[WORK INSTRUCTIONS]
Begin at the line containing "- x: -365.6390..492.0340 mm" in the data below and go on through the line containing "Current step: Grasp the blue", repeating each line exactly; include both ends and no other line.

[Collected data entries]
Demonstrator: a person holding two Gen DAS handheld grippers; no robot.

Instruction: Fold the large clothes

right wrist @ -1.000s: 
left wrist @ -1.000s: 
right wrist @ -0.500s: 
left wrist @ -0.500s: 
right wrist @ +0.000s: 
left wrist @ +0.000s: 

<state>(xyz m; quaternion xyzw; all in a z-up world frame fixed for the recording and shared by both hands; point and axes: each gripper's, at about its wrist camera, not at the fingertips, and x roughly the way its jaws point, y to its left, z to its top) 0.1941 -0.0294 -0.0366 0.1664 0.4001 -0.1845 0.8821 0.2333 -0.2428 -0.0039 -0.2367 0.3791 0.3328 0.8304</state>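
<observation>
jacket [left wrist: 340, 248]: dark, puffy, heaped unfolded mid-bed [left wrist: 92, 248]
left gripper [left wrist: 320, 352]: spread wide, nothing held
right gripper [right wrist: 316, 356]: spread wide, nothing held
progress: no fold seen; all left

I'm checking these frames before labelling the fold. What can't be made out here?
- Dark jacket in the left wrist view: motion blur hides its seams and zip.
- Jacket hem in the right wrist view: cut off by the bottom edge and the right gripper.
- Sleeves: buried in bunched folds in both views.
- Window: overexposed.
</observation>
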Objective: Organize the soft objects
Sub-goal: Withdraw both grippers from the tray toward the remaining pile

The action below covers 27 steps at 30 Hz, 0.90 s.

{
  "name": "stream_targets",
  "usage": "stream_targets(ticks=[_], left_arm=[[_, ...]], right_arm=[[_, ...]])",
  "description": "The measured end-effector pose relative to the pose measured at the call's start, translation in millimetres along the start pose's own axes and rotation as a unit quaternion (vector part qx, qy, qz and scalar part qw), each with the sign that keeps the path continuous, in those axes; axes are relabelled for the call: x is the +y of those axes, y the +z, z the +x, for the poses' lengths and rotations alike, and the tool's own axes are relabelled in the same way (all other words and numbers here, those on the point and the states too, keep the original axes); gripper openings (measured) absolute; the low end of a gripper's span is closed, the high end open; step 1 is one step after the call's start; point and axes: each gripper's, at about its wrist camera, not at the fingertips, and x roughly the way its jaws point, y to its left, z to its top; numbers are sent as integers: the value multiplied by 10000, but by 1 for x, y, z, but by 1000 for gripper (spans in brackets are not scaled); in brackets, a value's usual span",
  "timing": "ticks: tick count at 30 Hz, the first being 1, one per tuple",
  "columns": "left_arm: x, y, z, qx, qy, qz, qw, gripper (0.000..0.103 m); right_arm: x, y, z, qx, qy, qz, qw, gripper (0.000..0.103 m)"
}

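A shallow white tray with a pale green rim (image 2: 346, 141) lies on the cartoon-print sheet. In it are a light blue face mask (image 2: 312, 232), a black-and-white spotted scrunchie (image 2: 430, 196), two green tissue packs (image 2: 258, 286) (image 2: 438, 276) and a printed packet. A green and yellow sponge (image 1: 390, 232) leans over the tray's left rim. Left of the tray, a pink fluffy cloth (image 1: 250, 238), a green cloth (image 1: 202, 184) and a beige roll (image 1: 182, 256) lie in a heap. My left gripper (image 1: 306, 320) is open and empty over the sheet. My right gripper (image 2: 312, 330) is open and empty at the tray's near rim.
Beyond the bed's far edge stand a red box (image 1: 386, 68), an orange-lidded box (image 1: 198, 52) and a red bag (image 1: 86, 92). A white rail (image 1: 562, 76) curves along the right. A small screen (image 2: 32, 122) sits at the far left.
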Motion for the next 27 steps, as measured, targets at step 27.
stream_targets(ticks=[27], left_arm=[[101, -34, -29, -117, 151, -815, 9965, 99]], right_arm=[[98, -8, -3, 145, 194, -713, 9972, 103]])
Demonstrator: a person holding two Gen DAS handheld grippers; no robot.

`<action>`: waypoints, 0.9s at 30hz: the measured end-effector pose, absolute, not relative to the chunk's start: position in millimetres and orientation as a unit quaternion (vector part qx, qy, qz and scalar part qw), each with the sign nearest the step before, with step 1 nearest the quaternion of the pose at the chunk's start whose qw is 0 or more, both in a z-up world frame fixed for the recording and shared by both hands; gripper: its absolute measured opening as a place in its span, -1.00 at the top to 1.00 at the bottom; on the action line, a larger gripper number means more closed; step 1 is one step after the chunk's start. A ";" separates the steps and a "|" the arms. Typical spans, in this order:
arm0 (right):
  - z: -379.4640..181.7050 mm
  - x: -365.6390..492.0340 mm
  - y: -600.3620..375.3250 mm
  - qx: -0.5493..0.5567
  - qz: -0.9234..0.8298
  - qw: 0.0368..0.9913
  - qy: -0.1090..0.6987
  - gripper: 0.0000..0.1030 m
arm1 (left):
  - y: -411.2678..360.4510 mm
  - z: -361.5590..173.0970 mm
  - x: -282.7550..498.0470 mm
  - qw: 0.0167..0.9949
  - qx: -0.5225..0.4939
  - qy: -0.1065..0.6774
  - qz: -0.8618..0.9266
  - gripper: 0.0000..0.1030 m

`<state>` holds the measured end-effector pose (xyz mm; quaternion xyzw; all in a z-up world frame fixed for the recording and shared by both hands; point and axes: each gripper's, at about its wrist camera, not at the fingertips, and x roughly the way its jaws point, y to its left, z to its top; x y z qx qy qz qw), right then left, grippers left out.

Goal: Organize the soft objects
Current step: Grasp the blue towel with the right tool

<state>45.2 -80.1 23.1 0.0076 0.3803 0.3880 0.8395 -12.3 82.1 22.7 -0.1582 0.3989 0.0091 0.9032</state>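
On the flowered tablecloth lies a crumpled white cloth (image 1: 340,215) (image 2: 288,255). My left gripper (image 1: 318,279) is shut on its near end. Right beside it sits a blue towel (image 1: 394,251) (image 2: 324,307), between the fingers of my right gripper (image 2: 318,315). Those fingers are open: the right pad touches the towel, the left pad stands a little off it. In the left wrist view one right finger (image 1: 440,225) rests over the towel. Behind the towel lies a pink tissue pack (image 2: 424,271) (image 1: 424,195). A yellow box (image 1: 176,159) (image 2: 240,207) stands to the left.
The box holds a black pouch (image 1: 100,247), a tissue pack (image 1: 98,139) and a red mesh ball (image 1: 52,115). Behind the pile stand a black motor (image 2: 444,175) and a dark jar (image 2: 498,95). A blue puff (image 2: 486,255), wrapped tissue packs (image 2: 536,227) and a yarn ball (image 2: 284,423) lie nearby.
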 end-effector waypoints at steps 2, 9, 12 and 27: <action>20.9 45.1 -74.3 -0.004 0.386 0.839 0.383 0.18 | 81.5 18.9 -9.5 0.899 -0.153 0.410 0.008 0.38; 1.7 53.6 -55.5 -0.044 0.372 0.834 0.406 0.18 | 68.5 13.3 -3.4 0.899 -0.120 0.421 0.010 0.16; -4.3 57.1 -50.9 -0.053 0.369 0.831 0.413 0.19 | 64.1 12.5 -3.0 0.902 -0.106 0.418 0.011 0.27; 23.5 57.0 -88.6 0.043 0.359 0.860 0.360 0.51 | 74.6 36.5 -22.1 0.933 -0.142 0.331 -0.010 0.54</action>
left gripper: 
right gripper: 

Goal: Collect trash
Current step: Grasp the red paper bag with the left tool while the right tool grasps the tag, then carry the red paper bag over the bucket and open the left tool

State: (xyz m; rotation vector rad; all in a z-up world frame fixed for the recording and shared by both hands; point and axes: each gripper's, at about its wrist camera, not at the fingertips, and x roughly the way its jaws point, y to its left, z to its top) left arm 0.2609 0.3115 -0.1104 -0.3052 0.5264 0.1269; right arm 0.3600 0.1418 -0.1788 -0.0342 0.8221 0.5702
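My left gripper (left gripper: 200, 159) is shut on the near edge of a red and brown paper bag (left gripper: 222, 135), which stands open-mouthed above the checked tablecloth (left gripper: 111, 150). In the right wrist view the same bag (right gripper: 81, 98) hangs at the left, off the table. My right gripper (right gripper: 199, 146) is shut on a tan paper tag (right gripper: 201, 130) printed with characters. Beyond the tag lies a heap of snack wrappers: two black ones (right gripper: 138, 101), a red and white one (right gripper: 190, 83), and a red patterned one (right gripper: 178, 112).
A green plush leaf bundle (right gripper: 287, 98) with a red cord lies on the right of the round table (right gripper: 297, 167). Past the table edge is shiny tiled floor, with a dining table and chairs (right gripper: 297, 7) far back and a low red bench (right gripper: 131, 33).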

[ANSWER SECTION]
  - x: -365.6390..492.0340 mm
  - y: -600.3620..375.3250 mm
  - qx: -0.5493..0.5567
  - qz: -0.9234..0.8298
  - qw: 0.0368..0.9913
  - qy: -0.1090..0.6987
  - gripper: 0.0000..0.1030 m
arm1 (left):
  - y: -411.2678..360.4510 mm
  - z: -361.5590..173.0970 mm
  - x: -282.7550..498.0470 mm
  - qw: 0.0167..0.9949
  - qx: -0.5225..0.4939
  - qy: -0.1065..0.6774
  - qz: -0.8618..0.9266
  - gripper: 0.0000..0.1030 m

`<state>` holds the measured end-effector pose (xyz mm; quaternion xyzw; all in a z-up world frame fixed for the recording and shared by both hands; point and axes: each gripper's, at about its wrist camera, not at the fingertips, and x roughly the way its jaws point, y to its left, z to its top; x y z qx qy qz qw), right then left, grippers left out.

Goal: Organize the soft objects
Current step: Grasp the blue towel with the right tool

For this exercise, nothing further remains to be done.